-- Opening Marker --
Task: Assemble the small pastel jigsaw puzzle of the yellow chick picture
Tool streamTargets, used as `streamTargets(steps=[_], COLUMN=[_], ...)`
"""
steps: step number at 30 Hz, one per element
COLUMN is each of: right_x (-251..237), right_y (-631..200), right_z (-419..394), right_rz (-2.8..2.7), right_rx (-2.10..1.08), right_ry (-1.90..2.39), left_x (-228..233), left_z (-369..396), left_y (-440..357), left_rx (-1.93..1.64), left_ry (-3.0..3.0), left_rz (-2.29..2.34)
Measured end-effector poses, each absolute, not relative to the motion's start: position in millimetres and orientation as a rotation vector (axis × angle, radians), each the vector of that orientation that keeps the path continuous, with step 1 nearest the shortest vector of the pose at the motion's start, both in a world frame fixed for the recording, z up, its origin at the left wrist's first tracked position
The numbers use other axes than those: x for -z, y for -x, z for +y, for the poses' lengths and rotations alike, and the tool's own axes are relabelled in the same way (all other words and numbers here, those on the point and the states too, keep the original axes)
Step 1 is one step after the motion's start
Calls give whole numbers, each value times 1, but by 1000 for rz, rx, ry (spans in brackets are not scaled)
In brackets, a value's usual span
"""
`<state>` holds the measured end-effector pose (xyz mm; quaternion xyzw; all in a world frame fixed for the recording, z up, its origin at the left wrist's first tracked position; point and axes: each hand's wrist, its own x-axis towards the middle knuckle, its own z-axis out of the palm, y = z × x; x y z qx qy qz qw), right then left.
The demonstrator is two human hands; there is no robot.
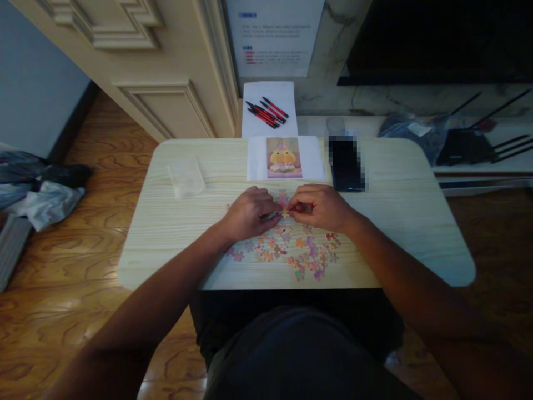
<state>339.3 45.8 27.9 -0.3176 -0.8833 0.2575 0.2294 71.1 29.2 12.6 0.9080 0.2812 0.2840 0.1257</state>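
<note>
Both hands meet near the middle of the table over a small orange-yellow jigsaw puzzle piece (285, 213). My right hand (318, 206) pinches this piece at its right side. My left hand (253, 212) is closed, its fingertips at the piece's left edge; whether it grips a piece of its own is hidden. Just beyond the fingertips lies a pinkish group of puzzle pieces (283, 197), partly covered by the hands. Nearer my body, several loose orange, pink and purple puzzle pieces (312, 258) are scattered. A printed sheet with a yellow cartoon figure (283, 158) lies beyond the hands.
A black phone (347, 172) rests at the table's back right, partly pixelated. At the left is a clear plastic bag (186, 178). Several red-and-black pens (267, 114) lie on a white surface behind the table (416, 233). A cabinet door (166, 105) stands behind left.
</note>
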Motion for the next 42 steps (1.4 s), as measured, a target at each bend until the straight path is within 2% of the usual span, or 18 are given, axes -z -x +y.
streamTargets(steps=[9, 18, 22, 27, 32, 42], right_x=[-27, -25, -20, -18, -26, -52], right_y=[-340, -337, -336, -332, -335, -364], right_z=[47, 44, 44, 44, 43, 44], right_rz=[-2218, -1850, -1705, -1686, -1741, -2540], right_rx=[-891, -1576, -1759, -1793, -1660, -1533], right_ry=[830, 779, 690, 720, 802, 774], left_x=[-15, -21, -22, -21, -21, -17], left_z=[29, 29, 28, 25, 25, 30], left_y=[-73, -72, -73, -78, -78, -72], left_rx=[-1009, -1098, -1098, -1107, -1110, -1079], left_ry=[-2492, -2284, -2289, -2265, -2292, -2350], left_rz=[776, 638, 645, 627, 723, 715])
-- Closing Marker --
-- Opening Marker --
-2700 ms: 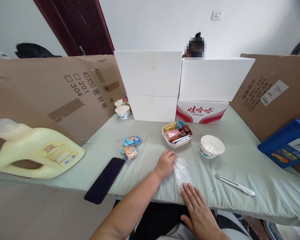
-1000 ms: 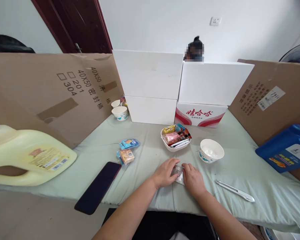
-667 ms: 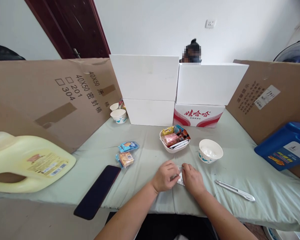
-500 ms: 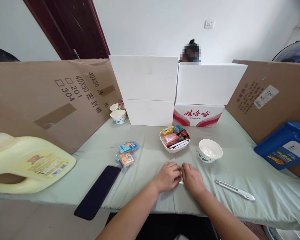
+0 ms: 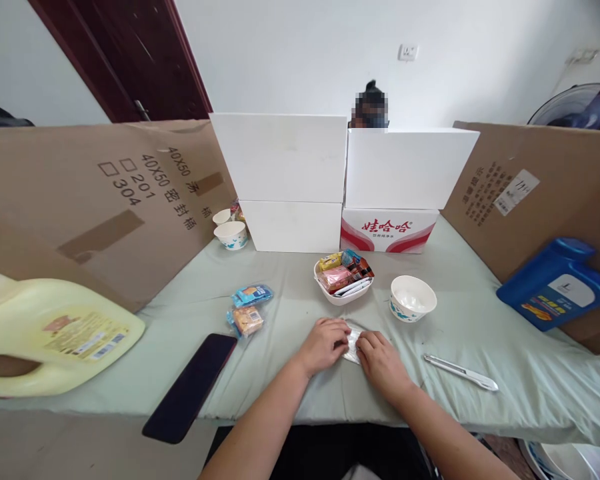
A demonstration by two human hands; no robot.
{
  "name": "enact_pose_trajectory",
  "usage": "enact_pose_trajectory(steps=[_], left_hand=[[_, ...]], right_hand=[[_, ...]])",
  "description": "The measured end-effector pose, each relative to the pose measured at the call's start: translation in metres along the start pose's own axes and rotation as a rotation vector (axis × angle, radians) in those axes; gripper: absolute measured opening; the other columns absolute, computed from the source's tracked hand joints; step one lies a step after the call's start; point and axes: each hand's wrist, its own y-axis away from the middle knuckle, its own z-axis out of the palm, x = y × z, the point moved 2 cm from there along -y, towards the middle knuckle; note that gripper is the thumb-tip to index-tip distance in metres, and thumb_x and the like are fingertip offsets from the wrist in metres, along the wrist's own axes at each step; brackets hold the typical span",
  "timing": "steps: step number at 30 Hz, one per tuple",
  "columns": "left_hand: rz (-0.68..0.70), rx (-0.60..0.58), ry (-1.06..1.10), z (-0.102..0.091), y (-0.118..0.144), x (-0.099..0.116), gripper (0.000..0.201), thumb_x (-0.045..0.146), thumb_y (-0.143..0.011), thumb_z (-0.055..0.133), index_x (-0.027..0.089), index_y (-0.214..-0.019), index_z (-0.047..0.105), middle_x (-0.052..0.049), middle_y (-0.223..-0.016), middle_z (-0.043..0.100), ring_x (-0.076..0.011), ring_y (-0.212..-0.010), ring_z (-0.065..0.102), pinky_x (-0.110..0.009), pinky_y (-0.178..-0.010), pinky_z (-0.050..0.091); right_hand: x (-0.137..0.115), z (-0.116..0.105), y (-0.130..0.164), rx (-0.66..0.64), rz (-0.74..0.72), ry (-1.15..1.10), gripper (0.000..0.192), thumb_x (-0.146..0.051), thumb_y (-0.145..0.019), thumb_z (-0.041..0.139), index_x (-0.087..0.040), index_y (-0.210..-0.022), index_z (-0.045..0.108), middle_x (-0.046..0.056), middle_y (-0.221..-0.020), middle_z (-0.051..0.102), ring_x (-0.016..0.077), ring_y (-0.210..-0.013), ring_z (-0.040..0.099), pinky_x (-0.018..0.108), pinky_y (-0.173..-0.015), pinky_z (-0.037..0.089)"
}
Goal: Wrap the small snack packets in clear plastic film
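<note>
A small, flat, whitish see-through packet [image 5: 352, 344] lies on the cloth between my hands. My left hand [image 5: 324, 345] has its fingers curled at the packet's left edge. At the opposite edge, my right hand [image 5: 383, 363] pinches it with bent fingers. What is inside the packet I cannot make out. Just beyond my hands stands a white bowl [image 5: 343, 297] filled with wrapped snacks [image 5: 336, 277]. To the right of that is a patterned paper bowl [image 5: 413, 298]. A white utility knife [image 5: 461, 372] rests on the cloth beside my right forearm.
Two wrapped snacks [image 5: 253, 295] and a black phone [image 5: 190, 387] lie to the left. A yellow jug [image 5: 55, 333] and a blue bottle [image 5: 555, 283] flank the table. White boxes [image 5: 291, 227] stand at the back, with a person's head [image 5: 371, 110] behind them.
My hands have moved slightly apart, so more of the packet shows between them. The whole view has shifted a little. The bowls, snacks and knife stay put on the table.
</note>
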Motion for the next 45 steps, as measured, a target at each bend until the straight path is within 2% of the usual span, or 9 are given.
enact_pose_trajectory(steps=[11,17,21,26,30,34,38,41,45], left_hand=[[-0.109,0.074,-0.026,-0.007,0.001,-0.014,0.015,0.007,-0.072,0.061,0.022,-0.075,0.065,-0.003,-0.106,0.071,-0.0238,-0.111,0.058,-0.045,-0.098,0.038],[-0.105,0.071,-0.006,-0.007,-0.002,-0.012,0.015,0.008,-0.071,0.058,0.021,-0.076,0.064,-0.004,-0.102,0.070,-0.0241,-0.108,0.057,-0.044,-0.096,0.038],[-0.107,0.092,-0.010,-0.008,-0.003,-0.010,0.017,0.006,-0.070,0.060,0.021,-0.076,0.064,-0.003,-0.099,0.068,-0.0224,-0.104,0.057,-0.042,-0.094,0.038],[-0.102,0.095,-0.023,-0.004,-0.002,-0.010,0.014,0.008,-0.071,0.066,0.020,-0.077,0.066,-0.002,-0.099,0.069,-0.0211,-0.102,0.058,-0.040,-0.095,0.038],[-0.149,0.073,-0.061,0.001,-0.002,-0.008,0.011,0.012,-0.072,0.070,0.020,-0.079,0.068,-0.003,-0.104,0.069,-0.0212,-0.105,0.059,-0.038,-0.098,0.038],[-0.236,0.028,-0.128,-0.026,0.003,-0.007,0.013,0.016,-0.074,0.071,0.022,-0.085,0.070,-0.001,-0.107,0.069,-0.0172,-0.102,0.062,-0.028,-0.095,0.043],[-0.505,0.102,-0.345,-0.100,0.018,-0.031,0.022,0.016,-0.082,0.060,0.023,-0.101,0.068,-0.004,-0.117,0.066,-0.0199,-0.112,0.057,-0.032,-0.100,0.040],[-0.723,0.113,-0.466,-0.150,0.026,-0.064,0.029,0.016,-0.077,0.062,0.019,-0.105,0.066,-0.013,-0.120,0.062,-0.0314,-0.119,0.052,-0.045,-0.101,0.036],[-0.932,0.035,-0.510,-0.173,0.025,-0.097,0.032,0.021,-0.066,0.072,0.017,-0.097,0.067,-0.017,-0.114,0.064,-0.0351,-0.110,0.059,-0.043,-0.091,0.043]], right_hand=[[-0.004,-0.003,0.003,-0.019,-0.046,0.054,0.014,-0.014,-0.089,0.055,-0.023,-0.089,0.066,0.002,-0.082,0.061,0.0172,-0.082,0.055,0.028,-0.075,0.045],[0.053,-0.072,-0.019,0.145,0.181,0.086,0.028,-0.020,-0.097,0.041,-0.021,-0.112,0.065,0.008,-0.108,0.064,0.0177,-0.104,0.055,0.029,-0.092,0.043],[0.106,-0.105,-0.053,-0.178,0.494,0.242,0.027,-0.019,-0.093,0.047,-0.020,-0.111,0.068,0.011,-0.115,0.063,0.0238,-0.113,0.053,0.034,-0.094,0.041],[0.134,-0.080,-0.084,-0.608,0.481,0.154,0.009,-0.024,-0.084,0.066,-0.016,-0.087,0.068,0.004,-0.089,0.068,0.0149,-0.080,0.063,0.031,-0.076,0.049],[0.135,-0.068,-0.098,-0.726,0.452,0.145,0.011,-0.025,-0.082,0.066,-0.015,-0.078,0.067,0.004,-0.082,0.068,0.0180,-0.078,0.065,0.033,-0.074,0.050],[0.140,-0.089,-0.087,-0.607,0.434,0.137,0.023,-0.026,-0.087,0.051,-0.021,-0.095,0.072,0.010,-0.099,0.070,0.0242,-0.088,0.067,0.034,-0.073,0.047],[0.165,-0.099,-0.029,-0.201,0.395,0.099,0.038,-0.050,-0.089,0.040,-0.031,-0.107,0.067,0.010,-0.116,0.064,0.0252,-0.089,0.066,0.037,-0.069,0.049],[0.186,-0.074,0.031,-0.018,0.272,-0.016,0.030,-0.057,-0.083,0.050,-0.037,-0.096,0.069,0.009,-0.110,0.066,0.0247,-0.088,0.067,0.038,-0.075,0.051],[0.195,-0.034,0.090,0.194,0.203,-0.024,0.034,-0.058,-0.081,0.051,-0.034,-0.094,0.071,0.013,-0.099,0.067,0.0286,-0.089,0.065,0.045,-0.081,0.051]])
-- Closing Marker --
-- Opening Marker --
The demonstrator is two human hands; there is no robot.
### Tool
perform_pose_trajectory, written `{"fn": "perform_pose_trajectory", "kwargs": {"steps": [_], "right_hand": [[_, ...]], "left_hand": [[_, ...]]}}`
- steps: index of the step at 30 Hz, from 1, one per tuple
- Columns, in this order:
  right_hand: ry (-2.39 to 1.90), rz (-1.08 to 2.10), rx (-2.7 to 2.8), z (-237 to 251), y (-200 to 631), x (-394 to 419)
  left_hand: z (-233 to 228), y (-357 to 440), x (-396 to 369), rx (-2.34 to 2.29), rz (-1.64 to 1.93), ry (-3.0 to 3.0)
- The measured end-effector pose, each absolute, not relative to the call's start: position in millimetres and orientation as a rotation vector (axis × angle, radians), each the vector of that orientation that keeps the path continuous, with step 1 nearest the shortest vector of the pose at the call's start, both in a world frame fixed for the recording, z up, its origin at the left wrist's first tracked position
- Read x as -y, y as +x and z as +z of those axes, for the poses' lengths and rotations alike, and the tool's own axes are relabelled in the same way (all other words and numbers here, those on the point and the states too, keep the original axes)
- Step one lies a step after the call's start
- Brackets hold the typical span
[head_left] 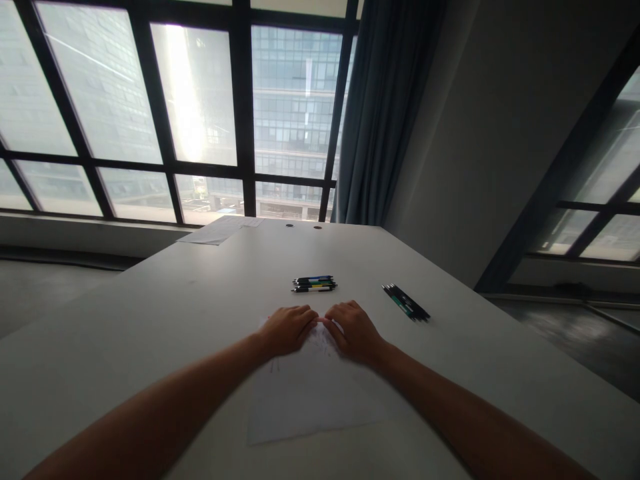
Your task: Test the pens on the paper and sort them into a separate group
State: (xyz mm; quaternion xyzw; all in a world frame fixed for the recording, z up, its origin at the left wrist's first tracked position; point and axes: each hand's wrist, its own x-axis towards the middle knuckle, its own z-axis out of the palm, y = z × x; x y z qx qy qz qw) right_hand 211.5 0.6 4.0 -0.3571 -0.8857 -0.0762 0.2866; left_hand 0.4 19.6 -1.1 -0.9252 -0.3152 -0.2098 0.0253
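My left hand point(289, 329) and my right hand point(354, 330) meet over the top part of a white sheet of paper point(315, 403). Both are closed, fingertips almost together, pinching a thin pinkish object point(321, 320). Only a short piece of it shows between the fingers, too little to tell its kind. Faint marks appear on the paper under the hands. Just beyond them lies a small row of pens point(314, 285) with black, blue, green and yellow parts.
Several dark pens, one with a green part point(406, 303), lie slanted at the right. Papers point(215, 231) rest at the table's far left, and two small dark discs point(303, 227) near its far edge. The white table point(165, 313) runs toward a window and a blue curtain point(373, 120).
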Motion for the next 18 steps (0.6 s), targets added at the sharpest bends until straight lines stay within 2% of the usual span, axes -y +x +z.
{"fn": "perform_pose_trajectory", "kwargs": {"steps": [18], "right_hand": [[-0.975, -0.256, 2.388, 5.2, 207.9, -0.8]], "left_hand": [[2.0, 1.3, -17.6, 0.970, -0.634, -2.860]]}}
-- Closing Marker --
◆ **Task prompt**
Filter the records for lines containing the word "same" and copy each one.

◆ **Written answer**
The numbers use other axes than those: x for -z, y for -x, z for +y, for the poses' lengths and rotations alike, and the tool's own axes are relabelled in the same way (all other words and numbers here, those on the point and the states too, keep the original axes)
- Read x as -y, y as +x and z as +z of those axes, for the poses' lengths and rotations alike, and the tool's own axes are relabelled in the same way (all other words and numbers here, those on the point and the states too, keep the original axes)

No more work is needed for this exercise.